# [Problem description]
Look below for the line containing "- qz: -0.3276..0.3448"; from there through the line containing "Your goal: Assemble", both lines included, please set down each line exactly and nothing else.

# [Records for processing]
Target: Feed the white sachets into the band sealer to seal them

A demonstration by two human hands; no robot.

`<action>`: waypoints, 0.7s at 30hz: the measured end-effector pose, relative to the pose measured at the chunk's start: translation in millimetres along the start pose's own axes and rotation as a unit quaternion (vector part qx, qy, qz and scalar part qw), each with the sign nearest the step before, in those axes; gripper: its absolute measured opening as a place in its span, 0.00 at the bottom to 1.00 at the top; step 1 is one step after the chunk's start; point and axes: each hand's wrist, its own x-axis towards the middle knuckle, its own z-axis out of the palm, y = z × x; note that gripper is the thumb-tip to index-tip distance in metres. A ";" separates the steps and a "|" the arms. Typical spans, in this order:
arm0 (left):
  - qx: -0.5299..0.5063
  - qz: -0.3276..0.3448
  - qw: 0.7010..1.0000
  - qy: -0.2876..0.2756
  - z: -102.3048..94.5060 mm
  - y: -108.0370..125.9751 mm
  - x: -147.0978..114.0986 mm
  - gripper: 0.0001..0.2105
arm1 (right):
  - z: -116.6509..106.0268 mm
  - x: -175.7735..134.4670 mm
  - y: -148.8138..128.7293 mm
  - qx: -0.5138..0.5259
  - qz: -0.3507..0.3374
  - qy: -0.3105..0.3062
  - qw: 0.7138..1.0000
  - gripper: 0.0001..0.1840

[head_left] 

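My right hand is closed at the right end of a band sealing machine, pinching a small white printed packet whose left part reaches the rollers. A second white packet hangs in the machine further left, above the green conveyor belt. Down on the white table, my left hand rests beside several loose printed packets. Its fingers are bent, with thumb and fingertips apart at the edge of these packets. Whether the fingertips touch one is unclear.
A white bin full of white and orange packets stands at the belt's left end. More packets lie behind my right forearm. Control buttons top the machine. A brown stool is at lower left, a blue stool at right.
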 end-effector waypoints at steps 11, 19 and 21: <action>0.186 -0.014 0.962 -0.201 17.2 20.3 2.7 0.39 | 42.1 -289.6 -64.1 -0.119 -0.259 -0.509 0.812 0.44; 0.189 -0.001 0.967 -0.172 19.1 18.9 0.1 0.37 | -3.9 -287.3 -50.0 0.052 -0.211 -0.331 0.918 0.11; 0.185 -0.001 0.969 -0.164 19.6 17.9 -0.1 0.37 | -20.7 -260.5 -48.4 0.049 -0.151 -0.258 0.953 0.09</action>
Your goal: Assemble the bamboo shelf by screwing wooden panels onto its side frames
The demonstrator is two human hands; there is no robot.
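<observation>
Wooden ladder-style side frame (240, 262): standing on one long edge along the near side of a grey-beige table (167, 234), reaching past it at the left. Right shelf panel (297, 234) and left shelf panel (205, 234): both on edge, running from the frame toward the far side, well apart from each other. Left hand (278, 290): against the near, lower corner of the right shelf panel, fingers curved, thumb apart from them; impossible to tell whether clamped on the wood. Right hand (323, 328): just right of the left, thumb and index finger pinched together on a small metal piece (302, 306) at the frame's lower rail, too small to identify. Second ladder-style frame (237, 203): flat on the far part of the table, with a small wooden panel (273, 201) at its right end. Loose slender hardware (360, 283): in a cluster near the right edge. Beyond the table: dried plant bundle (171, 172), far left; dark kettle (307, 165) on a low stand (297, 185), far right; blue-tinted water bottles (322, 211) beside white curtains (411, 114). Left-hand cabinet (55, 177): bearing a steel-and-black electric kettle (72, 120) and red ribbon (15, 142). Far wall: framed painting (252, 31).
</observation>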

# [Written reply]
  - qz: -0.3276..0.3448
  - qw: 0.7010..1.0000
  - qy: -0.2876..0.2756
  - z: -102.3048..94.5060 mm
  - y: -108.0370..125.9751 mm
  - x: -147.0978..114.0986 mm
  - gripper: 0.0001..0.2105
arm1 (right):
  - z: -116.6509..106.0268 mm
  - x: -175.7735..134.4670 mm
  - y: -148.8138..128.7293 mm
  - qx: -0.5138..0.5259
  - qz: -0.3507..0.3374
  - qy: -0.3105..0.3062
  - qw: 0.7138..1.0000
  - gripper: 0.0001..0.1840

[head_left] 

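My right hand is closed at the right end of a band sealing machine, pinching a small white printed packet whose left part reaches the rollers. A second white packet hangs in the machine further left, above the green conveyor belt. Down on the white table, my left hand rests beside several loose printed packets. Its fingers are bent, with thumb and fingertips apart at the edge of these packets. Whether the fingertips touch one is unclear.
A white bin full of white and orange packets stands at the belt's left end. More packets lie behind my right forearm. Control buttons top the machine. A brown stool is at lower left, a blue stool at right.
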 end-effector waypoints at steps 11, 19 and 21: <action>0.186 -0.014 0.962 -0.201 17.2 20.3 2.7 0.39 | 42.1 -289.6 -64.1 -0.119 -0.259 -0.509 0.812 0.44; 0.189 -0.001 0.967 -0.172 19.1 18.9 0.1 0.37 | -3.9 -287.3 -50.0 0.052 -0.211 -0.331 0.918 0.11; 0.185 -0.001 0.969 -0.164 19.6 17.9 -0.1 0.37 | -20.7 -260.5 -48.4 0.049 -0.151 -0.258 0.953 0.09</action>
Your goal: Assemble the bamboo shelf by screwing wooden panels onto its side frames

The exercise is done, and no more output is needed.